Me encanta cómo riolita ha convertido el fan service en algo tangible y bonito; sus productos se sienten pensados para quienes queremos llevar un pedazo de lo que amamos al día a día. En mi experiencia, su catálogo abarca desde básicos muy bien cuidados hasta piezas de coleccionista: camisetas y sudaderas con estampados exclusivos, pines esmaltados, llaveros, parches y stickers para personalizar mochilas o chaquetas. También venden posters y artprints de alta calidad, a menudo en papel grueso o con acabados mate y brillo que lucen increíbles en una pared de la sala.
Lo que más disfruto es la sección de ediciones especiales: cajas de coleccionista que juntan artbook, banda sonora en CD o vinilo, mapas, cartas o postales y a veces figuras pequeñas. Las figuras y peluches son otra cosa; hay desde vinilos estilo chibi hasta estatuillas más detalladas y limitadas, y suelen lanzar pre-order con números limitados que para un coleccionista como yo son prácticamente sagrados. También ofrecen contenido digital: fondos de pantalla, packs de iconos y temas para móviles, y descargas de música o efectos sonoros.
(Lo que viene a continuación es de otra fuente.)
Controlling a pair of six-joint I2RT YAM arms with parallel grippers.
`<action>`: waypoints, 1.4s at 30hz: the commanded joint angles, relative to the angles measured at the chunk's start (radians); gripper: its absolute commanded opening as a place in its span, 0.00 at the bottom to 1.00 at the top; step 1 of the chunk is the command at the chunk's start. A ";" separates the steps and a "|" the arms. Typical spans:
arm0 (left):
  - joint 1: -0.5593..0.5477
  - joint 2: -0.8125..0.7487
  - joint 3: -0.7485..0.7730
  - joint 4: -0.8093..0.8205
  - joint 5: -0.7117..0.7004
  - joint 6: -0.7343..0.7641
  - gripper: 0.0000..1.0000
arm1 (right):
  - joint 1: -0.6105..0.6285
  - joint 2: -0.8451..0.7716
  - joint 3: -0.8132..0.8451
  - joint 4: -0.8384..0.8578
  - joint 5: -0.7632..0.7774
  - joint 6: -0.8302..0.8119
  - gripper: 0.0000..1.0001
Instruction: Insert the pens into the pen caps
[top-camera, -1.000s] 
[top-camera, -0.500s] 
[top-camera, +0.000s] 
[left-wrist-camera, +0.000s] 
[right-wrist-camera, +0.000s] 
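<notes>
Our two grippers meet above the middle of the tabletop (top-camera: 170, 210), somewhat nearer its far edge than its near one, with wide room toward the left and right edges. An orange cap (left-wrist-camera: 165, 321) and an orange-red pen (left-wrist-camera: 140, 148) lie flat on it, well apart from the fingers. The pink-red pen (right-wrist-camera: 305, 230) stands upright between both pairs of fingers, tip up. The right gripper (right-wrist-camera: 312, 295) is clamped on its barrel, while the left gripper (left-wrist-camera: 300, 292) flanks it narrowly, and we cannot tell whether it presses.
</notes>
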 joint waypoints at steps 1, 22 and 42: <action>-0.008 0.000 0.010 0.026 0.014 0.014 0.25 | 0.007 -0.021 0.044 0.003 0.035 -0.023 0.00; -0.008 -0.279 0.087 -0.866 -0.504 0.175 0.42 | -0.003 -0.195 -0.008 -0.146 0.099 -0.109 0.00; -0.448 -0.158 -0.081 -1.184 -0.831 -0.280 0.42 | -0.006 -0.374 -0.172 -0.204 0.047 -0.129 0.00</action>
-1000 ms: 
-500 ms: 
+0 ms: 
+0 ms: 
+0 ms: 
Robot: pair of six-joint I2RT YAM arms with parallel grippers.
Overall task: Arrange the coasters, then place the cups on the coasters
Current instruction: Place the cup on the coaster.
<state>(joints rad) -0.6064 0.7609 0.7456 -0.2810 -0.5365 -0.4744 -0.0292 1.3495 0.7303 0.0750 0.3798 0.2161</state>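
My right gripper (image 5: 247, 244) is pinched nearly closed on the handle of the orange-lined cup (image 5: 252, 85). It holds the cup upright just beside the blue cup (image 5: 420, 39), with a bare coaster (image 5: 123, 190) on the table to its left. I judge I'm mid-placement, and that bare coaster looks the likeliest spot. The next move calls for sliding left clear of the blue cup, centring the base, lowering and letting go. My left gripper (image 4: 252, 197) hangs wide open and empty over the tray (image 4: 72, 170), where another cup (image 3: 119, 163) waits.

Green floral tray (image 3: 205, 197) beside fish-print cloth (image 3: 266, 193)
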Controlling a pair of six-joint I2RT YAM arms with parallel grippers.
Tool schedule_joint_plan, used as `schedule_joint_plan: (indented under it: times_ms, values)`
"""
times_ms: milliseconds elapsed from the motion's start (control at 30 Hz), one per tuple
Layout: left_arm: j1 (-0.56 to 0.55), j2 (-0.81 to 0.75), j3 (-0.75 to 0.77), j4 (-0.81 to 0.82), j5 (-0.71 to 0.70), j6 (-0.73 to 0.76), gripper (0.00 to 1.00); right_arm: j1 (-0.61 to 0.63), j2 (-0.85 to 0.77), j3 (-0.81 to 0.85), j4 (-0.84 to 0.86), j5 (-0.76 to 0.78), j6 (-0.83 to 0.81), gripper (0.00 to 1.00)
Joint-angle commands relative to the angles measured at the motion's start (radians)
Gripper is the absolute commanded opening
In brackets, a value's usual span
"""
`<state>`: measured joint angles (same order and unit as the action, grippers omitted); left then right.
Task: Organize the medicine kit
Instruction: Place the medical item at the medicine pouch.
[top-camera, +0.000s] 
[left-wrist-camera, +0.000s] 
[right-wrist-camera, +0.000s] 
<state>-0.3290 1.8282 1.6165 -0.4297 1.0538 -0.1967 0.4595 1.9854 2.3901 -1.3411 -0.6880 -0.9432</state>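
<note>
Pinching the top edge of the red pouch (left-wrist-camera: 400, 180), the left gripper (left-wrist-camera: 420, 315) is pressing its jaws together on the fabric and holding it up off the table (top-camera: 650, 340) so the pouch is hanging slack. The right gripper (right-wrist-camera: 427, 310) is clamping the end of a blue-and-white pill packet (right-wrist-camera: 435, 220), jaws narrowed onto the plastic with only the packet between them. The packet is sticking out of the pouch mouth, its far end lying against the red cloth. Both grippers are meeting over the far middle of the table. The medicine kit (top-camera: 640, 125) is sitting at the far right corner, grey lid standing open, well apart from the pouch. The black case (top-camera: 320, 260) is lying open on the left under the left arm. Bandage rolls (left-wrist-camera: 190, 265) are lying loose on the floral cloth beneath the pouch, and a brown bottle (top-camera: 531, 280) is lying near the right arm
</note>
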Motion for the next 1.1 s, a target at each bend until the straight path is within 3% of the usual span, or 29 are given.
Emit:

Además, riolita organiza lanzamientos exclusivos y colaboraciones que traen objetos únicos —colaboraciones con ilustradores, con marcas de moda o con artesanos para piezas hechas a mano— y suele acompañar los drops con material promocional, descuentos por bundle y envíos internacionales. Personalmente, me encanta la sensación de abrir un paquete que viene bien presentado y con un toque de cariño, como una nota o sticker sorpresa; eso hace que la experiencia sea más que sólo comprar un objeto, es celebrar algo que me importa.